In the coming months the same president and largely the same Congress will try to fix the same problem: How to bring the $1.1 trillion federal deficit and $11.3 trillion public debt under control.
More immediately, they need to avoid the brutal automatic cuts and tax increases that will take place in January unless President Barack Obama and congressional Republicans can reach some sort of deal.
Although Republicans and Democrats persist in making it seem like bringing spending in line with revenue is some form of particle physics, there’s no mystery to the calculations, Bloomberg Businessweek reports in its Nov. 12 issue.
The money will come out of the nation’s $2 trillion entitlement programs. It will come out of the Defense Department’s $680 billion budget. And it will come from tax increases. There will be plenty of arguing over what to cut.
There’s no arguing where the money is, except in Washington. Even after the failed 2011 debt negotiations set the country on course to this fiscal cliff, Republicans insist that the savings can be found elsewhere, no military cuts or tax increases necessary.
Paul Ryan, a Republican who’s still the chairman of the House Budget Committee -- he lost the vice presidency Nov. 6 but won an eighth congressional term with 55 percent of the vote in his Wisconsin district -- has proposed, over the next 10 years, to cut in half the “nonsecurity discretionary spending” that makes up the rest of the federal budget.
“That sounds OK until you start to look at what’s there,” says Philip Joyce, a professor at the University of Maryland School of Public Policy who spent five years with the Congressional Budget Office. “You’re talking Commerce, you’re talking NOAA, the weather service, the Economic Development Administration,” he says. “They do real things.”
Outside the Capitol, nonsecurity discretionary spending is what people think of as “the government.”
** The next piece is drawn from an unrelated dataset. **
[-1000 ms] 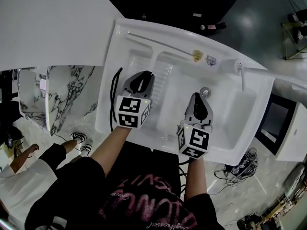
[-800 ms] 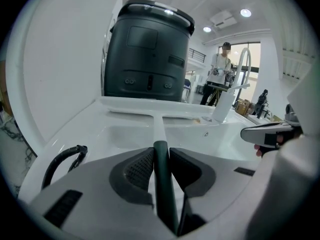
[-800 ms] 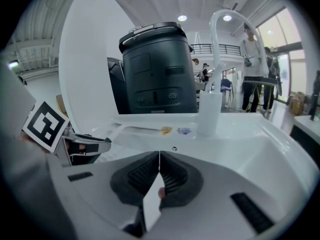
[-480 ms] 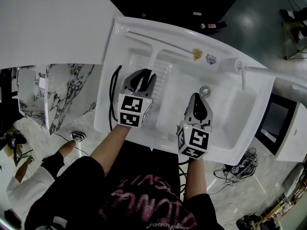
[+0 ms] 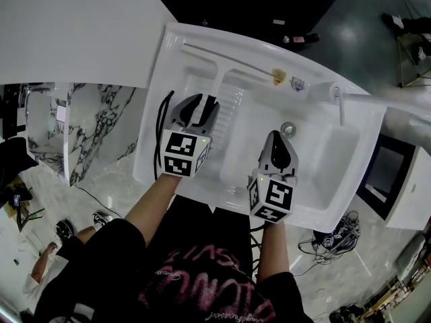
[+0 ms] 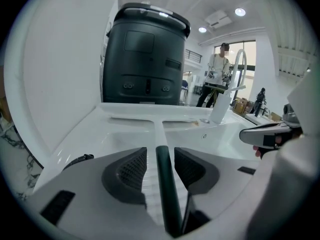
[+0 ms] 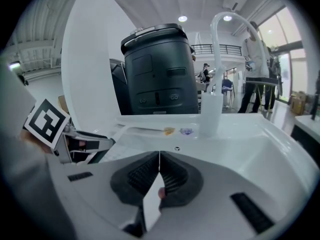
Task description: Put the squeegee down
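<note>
The squeegee [image 5: 219, 86] lies on the white drainboard, its long blade [image 6: 150, 118] across the back and its dark green grip [image 6: 165, 184] pointing toward me. My left gripper [image 5: 204, 104] straddles that grip. Its jaws have just been opening, and a gap shows on both sides between the ribbed pads [image 6: 131, 169] and the grip, so nothing is clamped. My right gripper [image 5: 279, 136] hovers over the basin near the drain, and its pads [image 7: 145, 174] meet with no task object between them.
The white sink [image 5: 350, 153] has a drain [image 5: 288, 128], a faucet [image 5: 339, 103] at the back right and small stickers [image 5: 277, 77] on the rim. A black cable [image 5: 160, 123] hangs along the left edge. A dark bin [image 6: 145, 59] stands behind the sink.
The left jaws have spread apart off the squeegee's grip, and the left gripper has drifted slightly toward me. The right gripper has stayed put.
</note>
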`<state>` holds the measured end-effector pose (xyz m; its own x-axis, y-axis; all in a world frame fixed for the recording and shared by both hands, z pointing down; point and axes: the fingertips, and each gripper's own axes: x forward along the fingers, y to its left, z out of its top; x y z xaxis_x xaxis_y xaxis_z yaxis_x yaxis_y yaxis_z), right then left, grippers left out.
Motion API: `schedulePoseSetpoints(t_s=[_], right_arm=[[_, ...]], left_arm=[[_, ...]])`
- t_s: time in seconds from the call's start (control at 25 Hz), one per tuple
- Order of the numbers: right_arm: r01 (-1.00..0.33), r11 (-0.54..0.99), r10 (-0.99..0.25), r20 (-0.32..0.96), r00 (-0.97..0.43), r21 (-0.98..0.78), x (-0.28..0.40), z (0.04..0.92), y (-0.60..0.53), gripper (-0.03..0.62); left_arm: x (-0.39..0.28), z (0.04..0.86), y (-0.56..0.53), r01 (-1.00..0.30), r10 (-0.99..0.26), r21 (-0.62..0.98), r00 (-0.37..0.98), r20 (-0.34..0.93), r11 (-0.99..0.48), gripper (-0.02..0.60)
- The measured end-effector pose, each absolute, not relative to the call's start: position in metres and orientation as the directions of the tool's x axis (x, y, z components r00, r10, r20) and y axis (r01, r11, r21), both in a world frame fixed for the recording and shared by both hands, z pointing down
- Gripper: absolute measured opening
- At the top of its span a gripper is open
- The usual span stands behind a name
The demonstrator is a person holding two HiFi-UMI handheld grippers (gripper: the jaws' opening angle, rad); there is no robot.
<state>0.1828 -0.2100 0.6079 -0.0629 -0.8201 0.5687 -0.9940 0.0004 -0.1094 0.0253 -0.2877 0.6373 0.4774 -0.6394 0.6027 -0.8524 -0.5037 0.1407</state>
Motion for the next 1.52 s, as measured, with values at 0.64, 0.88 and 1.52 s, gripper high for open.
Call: schedulePoseSetpoints(t_s=[0.64, 0.88, 1.52], right_arm=[[-0.995, 0.034, -0.849, 0.522, -0.076, -0.091, 0.168, 0.58, -0.191, 0.021], [-0.995, 0.064, -0.873, 0.478, -0.096, -0.083, 0.16, 0.561, -0.183, 0.021], [-0.994, 0.089, -0.936, 0.337, -0.104, -0.061, 0.147, 0.488, -0.171, 0.021]], left_arm=[[0.001, 0.598, -0.262, -0.87, -0.712, 0.129, 0.467, 0.525, -0.476, 0.15], [-0.014, 0.582, -0.249, -0.88, -0.737, 0.105, 0.447, 0.506, -0.462, 0.096], [-0.035, 0.508, -0.229, -0.895, -0.816, 0.075, 0.433, 0.381, -0.44, 0.01]])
It includes the Treasury Department, the Department of Justice, the Environmental Protection Agency, the Federal Bureau of Investigation, and the Federal Emergency Management Agency.
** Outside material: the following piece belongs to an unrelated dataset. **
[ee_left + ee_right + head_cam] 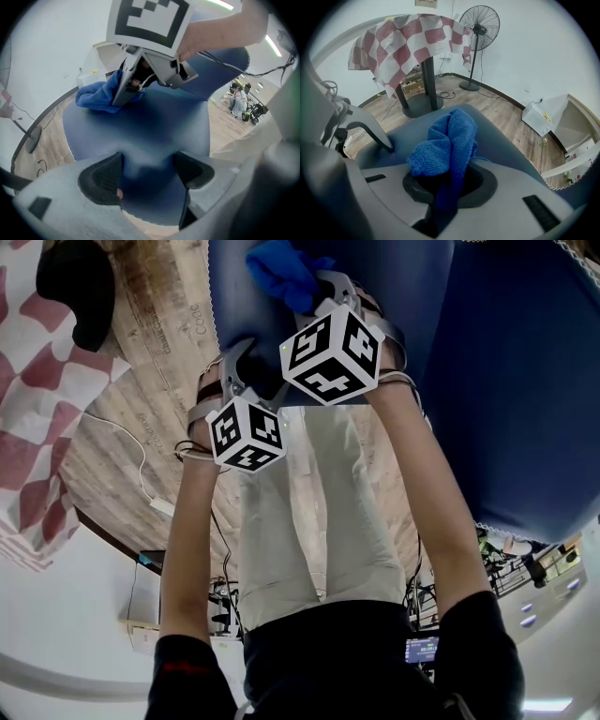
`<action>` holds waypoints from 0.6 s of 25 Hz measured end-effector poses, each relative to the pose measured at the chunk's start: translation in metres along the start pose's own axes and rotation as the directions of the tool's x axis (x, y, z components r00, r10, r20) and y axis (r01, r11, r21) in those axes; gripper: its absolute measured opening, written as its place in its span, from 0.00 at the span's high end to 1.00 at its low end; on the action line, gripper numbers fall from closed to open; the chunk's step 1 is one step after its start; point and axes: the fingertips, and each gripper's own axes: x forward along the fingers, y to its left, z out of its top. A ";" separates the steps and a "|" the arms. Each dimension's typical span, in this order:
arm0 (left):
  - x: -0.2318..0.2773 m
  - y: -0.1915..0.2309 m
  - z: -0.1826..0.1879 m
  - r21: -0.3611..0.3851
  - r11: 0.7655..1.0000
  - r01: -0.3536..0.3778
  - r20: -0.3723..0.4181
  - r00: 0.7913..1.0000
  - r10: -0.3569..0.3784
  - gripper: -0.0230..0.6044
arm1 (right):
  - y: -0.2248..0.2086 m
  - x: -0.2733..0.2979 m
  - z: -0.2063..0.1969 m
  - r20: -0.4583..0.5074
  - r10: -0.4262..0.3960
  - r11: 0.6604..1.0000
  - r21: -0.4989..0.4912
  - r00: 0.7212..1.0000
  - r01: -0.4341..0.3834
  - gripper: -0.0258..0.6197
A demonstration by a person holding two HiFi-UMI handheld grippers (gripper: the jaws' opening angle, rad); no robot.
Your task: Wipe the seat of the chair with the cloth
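The chair's dark blue seat [506, 362] fills the top of the head view. My right gripper [317, 289] is shut on a bunched blue cloth [279, 273] and holds it against the seat. In the right gripper view the cloth [446, 140] bulges out from between the jaws, above the seat [506, 143]. My left gripper [239, 360] hovers just beside the right one, over the seat's near edge. Its jaws stand open with only the seat [140, 136] showing between the pads [101, 178]. The left gripper view also shows the right gripper [125, 93] and the cloth [96, 97].
A table draped in a red and white checked cloth [412, 37] stands on a pedestal behind the chair. A standing fan [479, 26] is near the wall. A white box [553, 115] lies on the wooden floor [506, 110]. A white cable [131, 451] trails across the floor.
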 end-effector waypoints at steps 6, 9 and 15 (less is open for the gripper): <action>0.000 0.000 0.001 0.001 1.000 -0.003 0.002 1.000 0.003 0.39 | -0.016 -0.010 -0.021 -0.020 -0.027 0.999 0.036 0.999 0.028 0.87; 0.001 -0.001 0.000 0.000 1.000 -0.002 -0.003 1.000 0.002 0.39 | -0.023 -0.014 -0.033 -0.037 -0.036 0.998 0.054 0.999 0.038 0.87; 0.001 -0.001 -0.001 -0.002 1.000 -0.003 -0.009 1.000 0.003 0.39 | -0.035 -0.022 -0.050 -0.048 -0.057 0.993 0.098 0.997 0.062 0.87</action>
These are services that are mostly necessary and desirable even by the standards of many small-government Republicans. They’re cheap, too. In 2011 this spending cost $371 billion, 10 percent of the total federal budget.
In a primary debate last November, Texas Governor Rick Perry remembered two departments he’d eliminate as president: commerce and education. Together last year, that duo cost $74 billion -- 2 percent of federal outlays, and 6 percent of the deficit.
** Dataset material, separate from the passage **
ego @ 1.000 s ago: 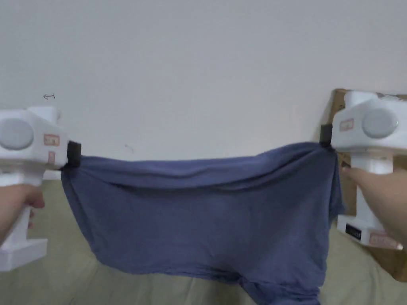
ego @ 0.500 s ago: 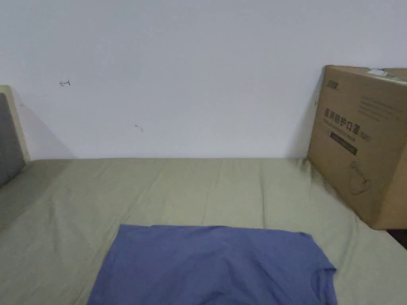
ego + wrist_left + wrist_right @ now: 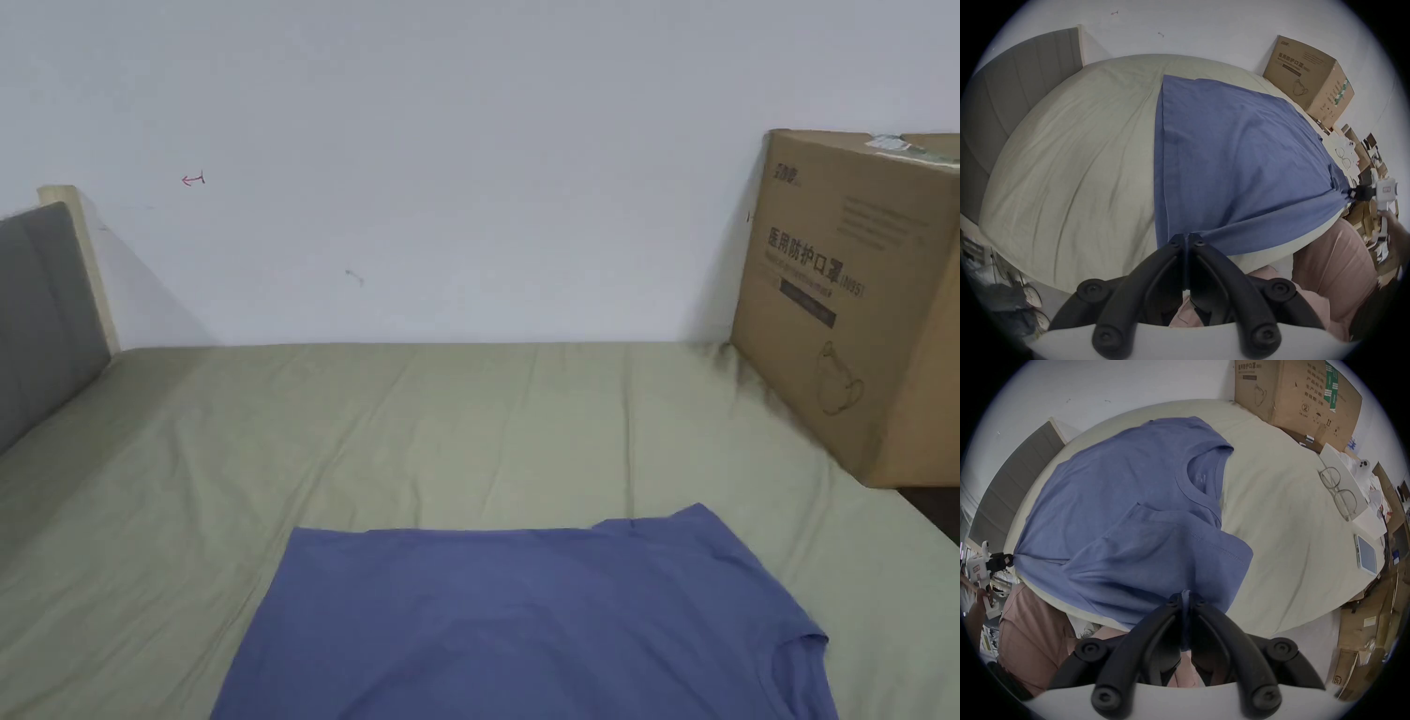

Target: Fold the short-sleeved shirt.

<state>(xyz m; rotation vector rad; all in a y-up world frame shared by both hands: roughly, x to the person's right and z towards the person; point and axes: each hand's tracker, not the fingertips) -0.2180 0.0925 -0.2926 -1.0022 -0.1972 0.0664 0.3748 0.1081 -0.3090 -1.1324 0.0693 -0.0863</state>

The Corporation for Public Broadcasting, which Republican presidential nominee Mitt Romney said he’d cut out of the budget, requested less than $500 million this year, a comically small slice of the problem.
Let’s make the calculation easy, and cut it all -- the whole federal government aside from the Pentagon and entitlement programs such as Social Security and Medicare.
Fire every one of the 2.8 million federal employees, close the buildings they work in, and eliminate the government services they provide -- and budget-cutters wouldn’t even get one-third of the way toward eliminating the annual federal deficit.
What’s more, because the projected growth in costs over the next decades comes almost entirely from entitlements, the amount that goes to the rest of government will become an even smaller part of the problem in the future.
Getting rid of inefficiency in government agencies is hard.
“There is no line-item in these departments that reads ‘waste, fraud and abuse,’” says Joyce.
Almost all 20th century presidents have attempted to reorganize agencies or make them more efficient; yet entropy keeps winning.
That isn’t to say it’s not worth doing. It’s just a matter of priorities -- and of recognizing that the conversation about whether to shrink the Department of Education isn’t the same as the one about how to shrink the federal debt.